> **INPUT**:
--------------------

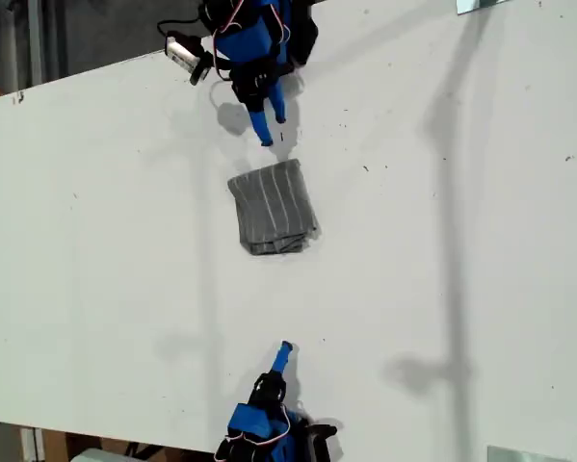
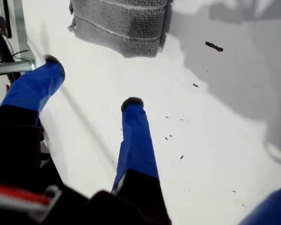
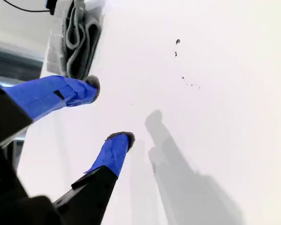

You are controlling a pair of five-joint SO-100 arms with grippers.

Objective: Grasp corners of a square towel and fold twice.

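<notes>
The towel (image 1: 274,207) lies on the desk (image 1: 95,241) as a small, thick packet, roughly between the two arms. Stacked layers show along one edge, so we judge both folds done and little left beyond backing away. Our first hand (image 2: 91,82) is spread wide and holds nothing. The towel sits just ahead of its fingertips, not touching them. Our second hand (image 3: 108,110) is likewise released and empty, with the layered edge of the towel further ahead of it, beyond one finger. No corner is being gripped.
</notes>
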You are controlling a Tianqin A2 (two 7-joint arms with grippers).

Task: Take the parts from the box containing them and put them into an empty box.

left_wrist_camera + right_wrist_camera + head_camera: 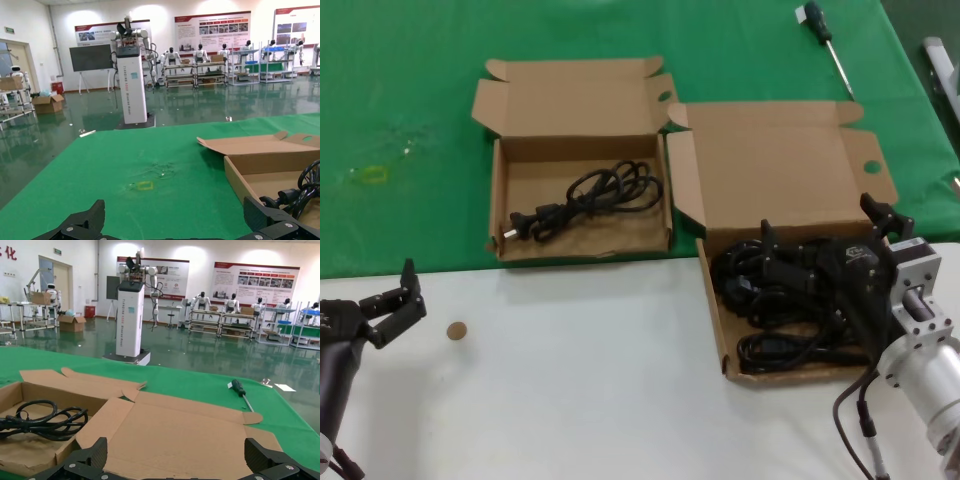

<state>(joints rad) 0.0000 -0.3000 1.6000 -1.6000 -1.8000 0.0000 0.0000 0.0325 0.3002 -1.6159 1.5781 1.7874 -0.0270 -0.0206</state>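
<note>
The bigger brown carton with the tall lid sits at the right and holds several looped black power cords. My right gripper hangs open just above these cords, its jaws wide apart and empty; in the right wrist view it faces the lid. The smaller carton stands to the left with one black cord and its plug lying inside. My left gripper is open and empty over the white table at the near left; its wrist view shows that carton and cord.
A screwdriver lies on the green mat at the back right, also in the right wrist view. A small brown disc lies on the white table near my left gripper. A yellow mark is on the mat at the left.
</note>
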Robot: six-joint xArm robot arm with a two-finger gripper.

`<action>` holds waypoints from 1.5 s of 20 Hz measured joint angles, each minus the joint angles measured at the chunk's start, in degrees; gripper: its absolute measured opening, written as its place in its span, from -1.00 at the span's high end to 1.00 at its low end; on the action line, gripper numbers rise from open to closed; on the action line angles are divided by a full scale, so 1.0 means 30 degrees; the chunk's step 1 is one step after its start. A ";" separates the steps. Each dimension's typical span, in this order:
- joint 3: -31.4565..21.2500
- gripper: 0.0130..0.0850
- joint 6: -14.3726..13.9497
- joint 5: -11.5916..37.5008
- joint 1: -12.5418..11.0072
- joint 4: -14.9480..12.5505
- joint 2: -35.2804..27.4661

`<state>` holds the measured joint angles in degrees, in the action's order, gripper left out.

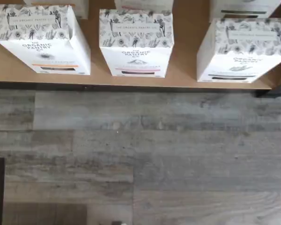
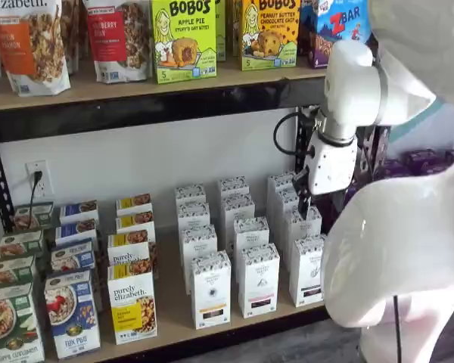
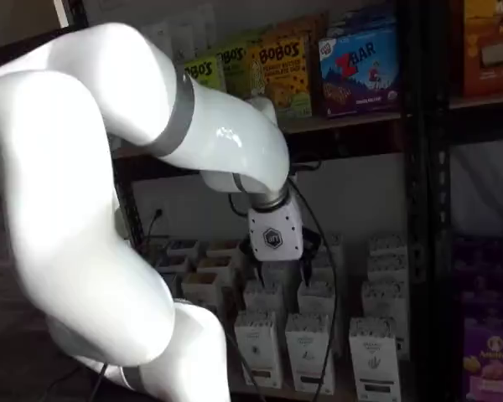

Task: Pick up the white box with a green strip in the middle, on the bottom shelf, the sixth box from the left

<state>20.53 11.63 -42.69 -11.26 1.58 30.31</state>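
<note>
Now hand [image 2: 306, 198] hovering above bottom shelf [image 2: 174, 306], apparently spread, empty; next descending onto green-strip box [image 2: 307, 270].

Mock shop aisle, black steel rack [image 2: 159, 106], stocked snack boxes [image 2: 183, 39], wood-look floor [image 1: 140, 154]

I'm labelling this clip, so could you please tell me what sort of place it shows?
Probably a mock grocery aisle or test lab: a black steel rack stocked with boxed snacks, rows of white boxes on the bottom shelf, and a white robot arm in front.
</note>
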 joint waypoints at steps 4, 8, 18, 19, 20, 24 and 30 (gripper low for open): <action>-0.0309 -1.00 -0.1016 0.2730 0.0665 -0.0528 -0.2178; -0.0152 -1.00 -0.1890 0.5073 0.1124 -0.1021 -0.4480; 0.2873 -1.00 -0.5518 0.8919 0.1869 -0.4073 -1.1823; 0.3297 -1.00 -0.4996 0.9072 0.1880 -0.3521 -1.2504; 0.3695 -1.00 -0.4239 0.9268 0.1879 -0.2723 -1.3169; 0.5250 -1.00 -0.1872 0.9994 0.1543 -0.0624 -1.5556; 0.7723 -1.00 -0.1783 0.9653 0.0801 -0.1304 -1.8215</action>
<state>43.70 6.28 -13.74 -8.85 -2.33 -24.33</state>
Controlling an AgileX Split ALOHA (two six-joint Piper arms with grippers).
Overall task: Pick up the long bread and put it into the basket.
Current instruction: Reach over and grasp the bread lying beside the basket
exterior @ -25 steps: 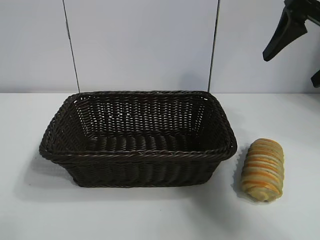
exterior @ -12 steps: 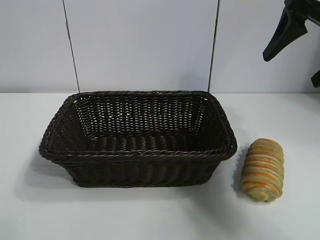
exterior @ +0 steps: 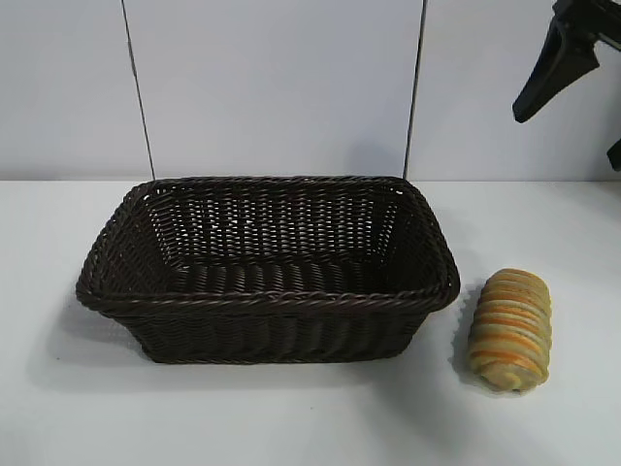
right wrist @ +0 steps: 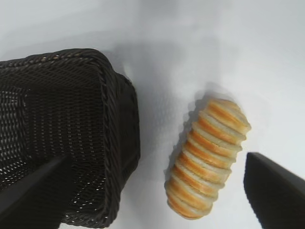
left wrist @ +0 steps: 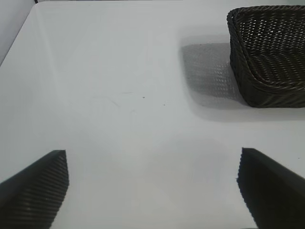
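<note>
The long bread point(exterior: 510, 328), a ridged golden-tan loaf with orange stripes, lies on the white table just right of the basket point(exterior: 267, 299). The basket is dark-brown wicker and has nothing in it. My right gripper point(exterior: 568, 136) hangs open high above the table's back right, far from the loaf. In the right wrist view the long bread point(right wrist: 207, 157) shows below, between the spread fingers of the right gripper point(right wrist: 155, 186), with the basket point(right wrist: 107, 105) beside it. My left gripper point(left wrist: 152, 181) is open over bare table, with a corner of the basket point(left wrist: 267, 98) beyond it.
The white table point(exterior: 310, 417) runs all round the basket. A pale wall with two thin dark vertical lines point(exterior: 415, 87) stands behind. Open table surface lies in front of the loaf and to the basket's left.
The right gripper has shifted very slightly to the right in the exterior view. The loaf and the basket have not moved.
</note>
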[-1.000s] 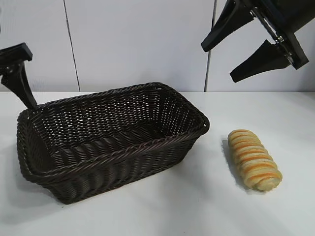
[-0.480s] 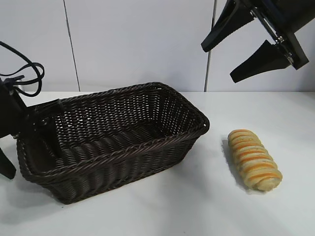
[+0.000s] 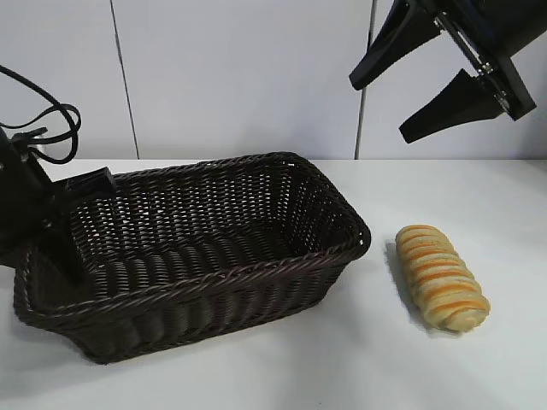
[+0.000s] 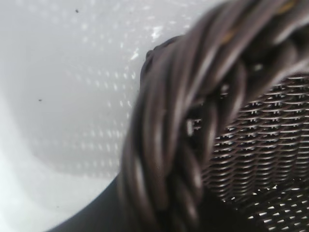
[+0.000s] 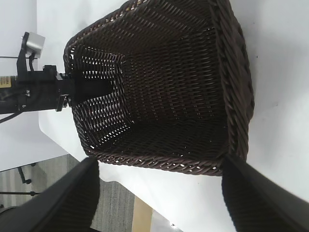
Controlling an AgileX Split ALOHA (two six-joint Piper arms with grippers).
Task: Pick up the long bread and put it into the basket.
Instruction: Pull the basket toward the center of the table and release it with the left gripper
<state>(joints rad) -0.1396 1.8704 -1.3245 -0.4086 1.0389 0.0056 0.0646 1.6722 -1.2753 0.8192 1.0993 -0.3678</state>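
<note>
The long bread [image 3: 440, 278], golden-tan with orange-brown stripes, lies on the white table to the right of the basket, untouched. The dark brown wicker basket [image 3: 256, 256] stands at centre-left. My left gripper [image 3: 64, 248] is at the basket's left end, shut on the braided rim [image 4: 193, 121], with one finger inside the wall. High above the bread, my right gripper [image 3: 377, 112] hangs open and holds nothing. In its wrist view the right gripper [image 5: 161, 193] looks down on the basket [image 5: 169, 87].
The white tabletop [image 3: 359, 359] extends in front of the basket and around the bread. A pale panelled wall [image 3: 239, 77] stands behind. The left arm's black cables [image 3: 51, 128] loop above the basket's left end. The table edge and floor show in the right wrist view.
My left gripper came down to the basket's left end and closed on its rim. The basket has turned and shifted slightly. The right arm and the bread have not moved.
</note>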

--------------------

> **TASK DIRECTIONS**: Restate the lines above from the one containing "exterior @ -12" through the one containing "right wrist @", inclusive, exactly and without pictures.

> **REPLY**:
exterior @ -12 steps: 
exterior @ +0 steps: 
right wrist @ +0 steps: 

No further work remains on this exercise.